Dani Klein Modisett, a theater producer and comedian in Los Angeles, was having trouble with her nanny. After Modisett gave the nanny a US$500 Christmas bonus last December, she said, the woman came in the next day and told her she had to leave early on New Year’s Eve.
“And I don’t mean 11pm, I mean 11am,” Modisett recalled.
She decided it was time, high time, to replace the nanny. But how to do it, while avoiding a confrontation?
Photo: NY TIMES NEWS SERVICE
The recession, of course.
Modisett told the nanny that she had to “downsize” her staff, due to the slowdown. She adopted an appropriately sober tone, like so many bosses these days when delivering bad — but unavoidable — news.
Soon after, she hired another nanny.
“It’s the silver lining in the recession cloud,” Modisett said. “In fact, it comes in quite handy.”
Lavish anniversary dinners, the destination weddings of second-tier friends, costly gifts for children and, yes, obligations to nannies — so often we go along, even when, deep down, we would do anything to get out of them. Now, even if we can still afford such occasional obligations, the recession has provided something of a get-out-of-jail-free card: It’s an excuse with which few would argue.
Indeed, in a twisted way, the fact that the downturn is global makes it even better: It works for every time zone and, as one Manhattan woman discovered, every latitude.
Andrea Pritchett, 35, owns a company that designs maternity swimwear, and she also runs ultra-marathon adventure races in her spare time. She has shown up for grueling treks of more than 209km in the Amazon jungle and the Sahara, usually at the urging of her personal running coach, a close friend, who is a representative for a company that collaborates with the race organizers.
But recently, the coach tried to get Pritchett on board for a trek into the Arctic Circle in Canada.
“I’m already having a hard enough time this winter,” Pritchett said. “And when I go skiing, after a couple of hours, my fingers are killing me. I can’t imagine 120 miles [193km] in below-zero temperatures.”
So she told the coach that she really wanted to do it, she really, really did, and was committed 100 percent. She just couldn’t spare the money on equipment and fees — because of the, you know, economy and such. The coach understood.
“She said, ‘Just keep training, things are going to get better,’ and I said, ‘You know I’m there in 2010,’” Pritchett said.
Letitia Baldrige, an etiquette expert, knows that Pritchett, Modisett and anyone else slyly using the economy excuse is tossing out a white lie and that white lies are a cornerstone of good manners.
“I never would have gotten through life without them,” Baldrige said.
The problem is that the recession excuse is a stink bomb wrapped in a Tiffany box. “It’s a real downer,” she said. “If I’m giving a party and call you and you say you can’t come because of the recession, I immediately feel like I’m going against the recession and doing something wrong by throwing a party.”
The recession is such a powerful concept that even a child understands its gravity.
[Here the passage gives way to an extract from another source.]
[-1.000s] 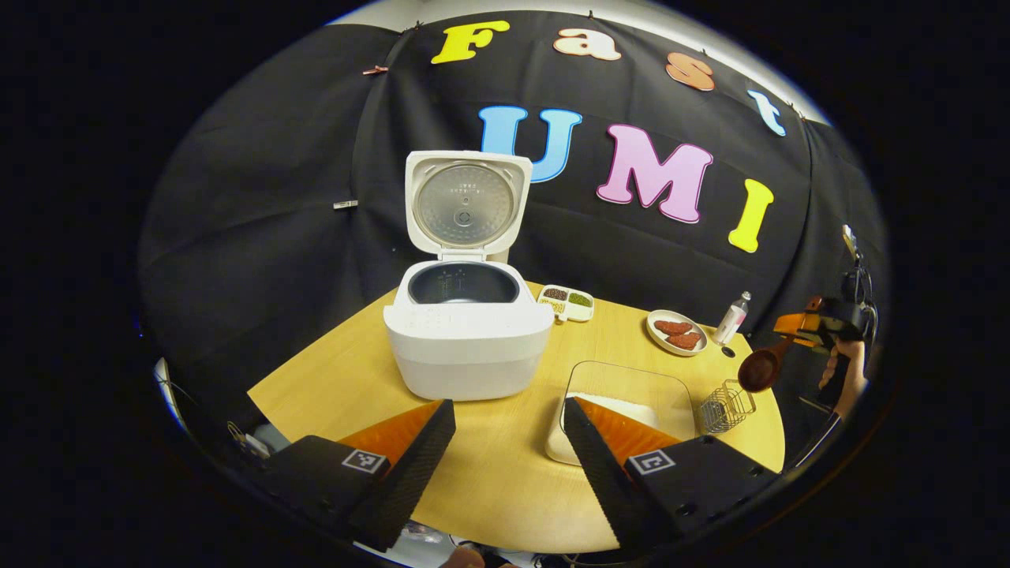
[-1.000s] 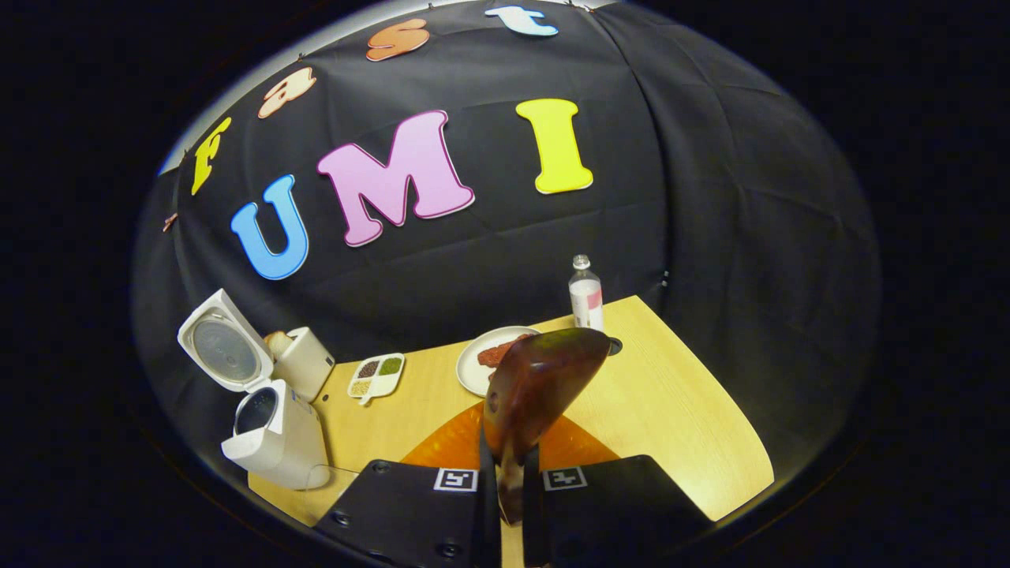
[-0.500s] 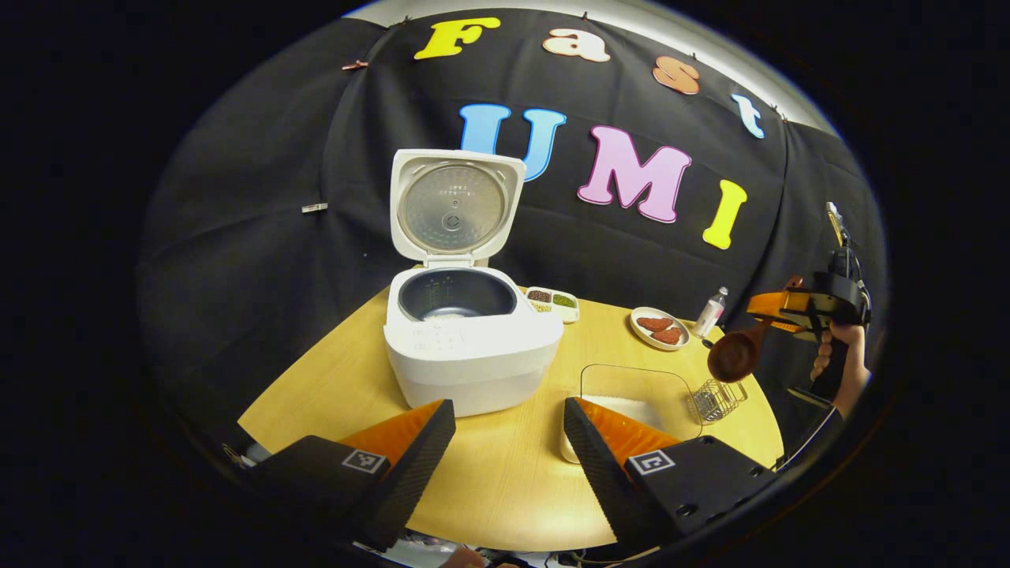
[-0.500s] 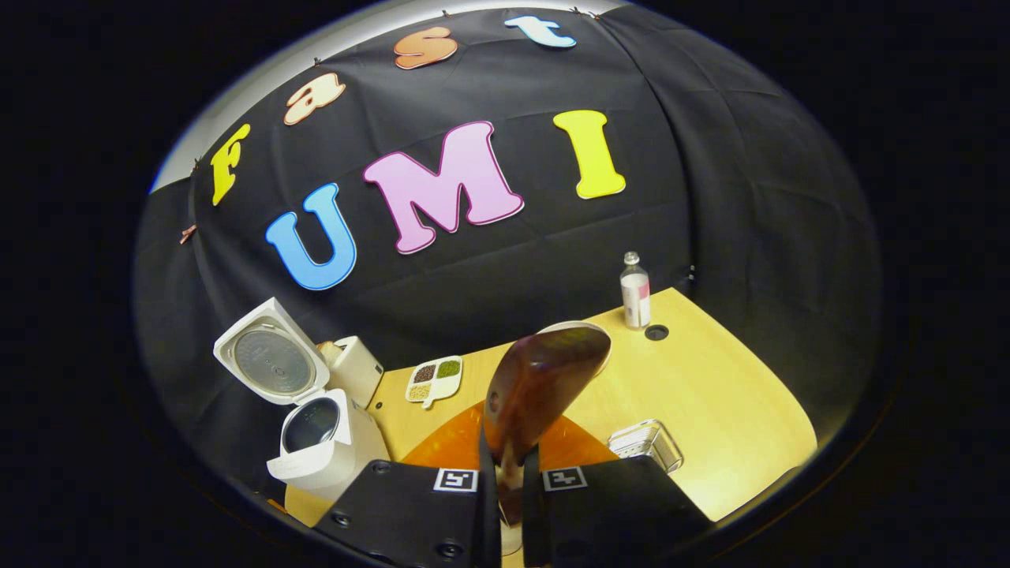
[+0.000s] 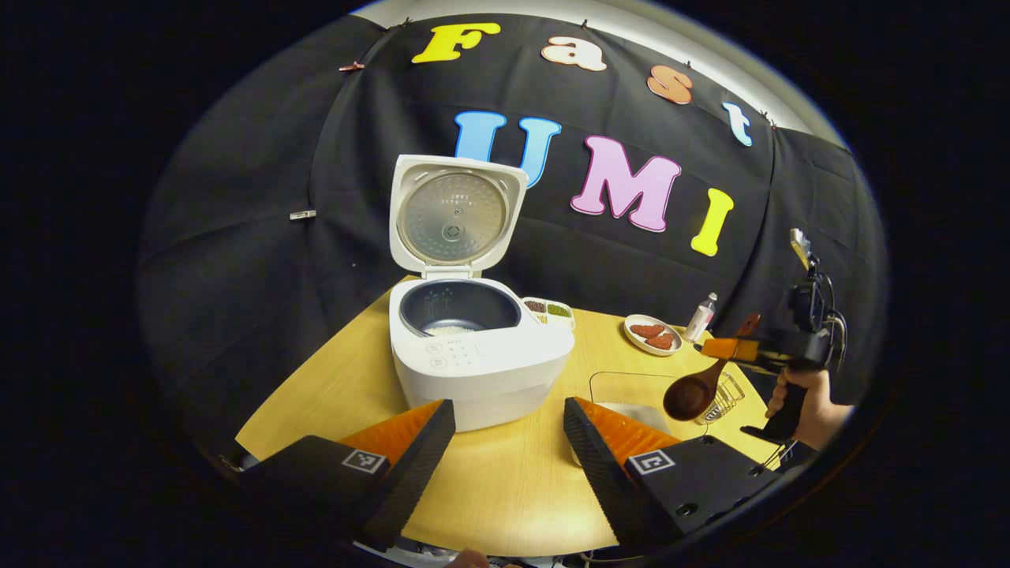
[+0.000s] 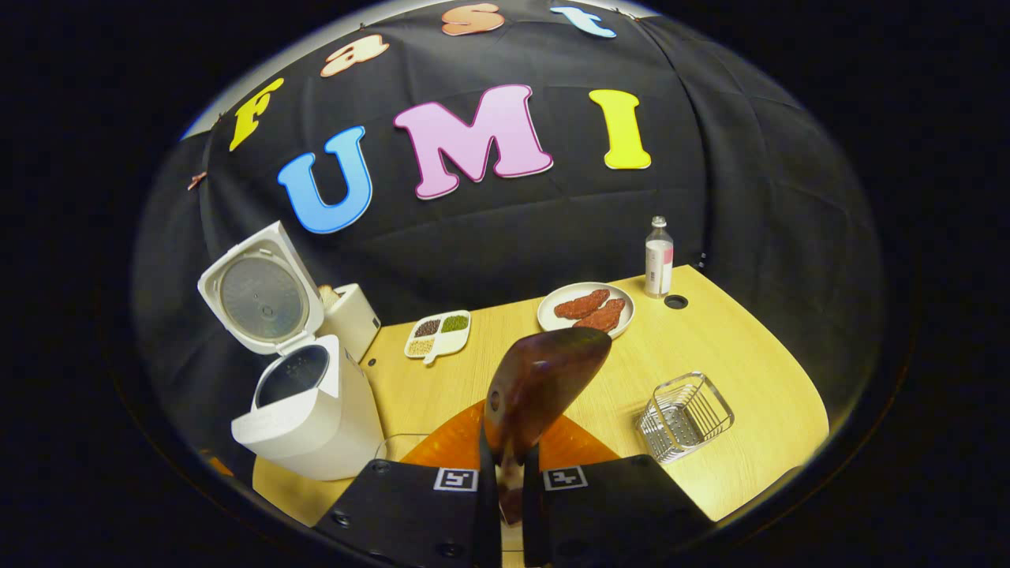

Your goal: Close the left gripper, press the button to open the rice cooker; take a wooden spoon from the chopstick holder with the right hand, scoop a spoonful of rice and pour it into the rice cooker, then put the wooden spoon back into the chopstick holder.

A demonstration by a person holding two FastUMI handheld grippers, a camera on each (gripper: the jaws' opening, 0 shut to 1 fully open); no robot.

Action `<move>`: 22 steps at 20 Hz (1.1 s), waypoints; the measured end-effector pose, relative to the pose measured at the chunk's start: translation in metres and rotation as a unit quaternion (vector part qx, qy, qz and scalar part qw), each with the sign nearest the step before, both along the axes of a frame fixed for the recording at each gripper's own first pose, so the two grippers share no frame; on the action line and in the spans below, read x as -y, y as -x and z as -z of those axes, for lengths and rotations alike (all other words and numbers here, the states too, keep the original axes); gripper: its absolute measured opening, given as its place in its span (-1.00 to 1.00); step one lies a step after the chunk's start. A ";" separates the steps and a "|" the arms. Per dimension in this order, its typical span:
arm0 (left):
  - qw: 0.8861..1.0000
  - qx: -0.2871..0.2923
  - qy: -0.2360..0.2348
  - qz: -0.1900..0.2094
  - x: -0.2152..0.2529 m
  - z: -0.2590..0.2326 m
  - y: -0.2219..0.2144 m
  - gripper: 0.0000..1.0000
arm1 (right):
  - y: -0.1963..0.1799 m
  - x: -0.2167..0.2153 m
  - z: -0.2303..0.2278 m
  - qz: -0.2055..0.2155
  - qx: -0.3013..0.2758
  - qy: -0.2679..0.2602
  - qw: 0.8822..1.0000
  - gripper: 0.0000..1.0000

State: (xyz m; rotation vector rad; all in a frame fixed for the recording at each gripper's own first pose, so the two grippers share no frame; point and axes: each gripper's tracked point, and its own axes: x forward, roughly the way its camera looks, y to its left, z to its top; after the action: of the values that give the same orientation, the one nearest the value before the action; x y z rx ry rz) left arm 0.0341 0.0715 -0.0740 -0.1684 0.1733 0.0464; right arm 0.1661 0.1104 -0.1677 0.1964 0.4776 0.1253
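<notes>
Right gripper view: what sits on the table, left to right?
Rice cooker with its lid up → divided dish of grains → plate of red pieces → bottle → wire chopstick holder. The wooden spoon held in the right hand-held gripper is left out.

I see even overhead light, a bright desk (image 5: pixel 505 481), strong fisheye bending at the edges, and sharp focus.
</notes>
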 end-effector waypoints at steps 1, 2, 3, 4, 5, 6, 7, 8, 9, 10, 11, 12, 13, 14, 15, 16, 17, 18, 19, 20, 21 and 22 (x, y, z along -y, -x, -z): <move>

Tony Abrams, the president of Four Hundred, a personal concierge service in Manhattan, said one of his clients recently told his four children, to little complaint, that they would receive Wii fitness systems, to simulate skiing, instead of their annual trip to Aspen.
A 28-year-old business student in Chicago admitted that he was using the recession to justify his cold feet in proposing marriage to his partner.
“It’s providing a good excuse,” he said. “I’ve been with my partner now almost three years, it’s coming up on time, at least in my traditional family values sense.” Since his original plan was to fly off to Paris or the Caribbean over Valentine’s Day to propose, it’s easy enough to leave the impression that it is worth delaying the trip in order to save thousands of dollars, given the state of the economy, he said.
Like many interviewed for this article, the business student requested anonymity because, essentially, he was admitting to being a fibber.
One woman who lives in Queens said she and her boyfriend recently used the economy as an excuse to extricate themselves from a trip to Disney World with his family.
“When we travel, we like visiting international cities, going to museums, cafes, sitting in parks, so this really wasn’t our kind of trip to begin with,” she explained. “And as it turns out, you can basically spend a week in Europe for the same price as visiting Disney World during a school vacation week.”
Leonora Epstein, an assistant Web editor for a magazine in Manhattan, said she has used the excuse to put off joining a gym. She figured she could just run in Central Park instead and save the US$90 a month.
It didn’t quite work out that way.
“I have yet to take a run in the park and know I’m now spending approximately 90 more dollars per month on cabs, dinners and drinks.”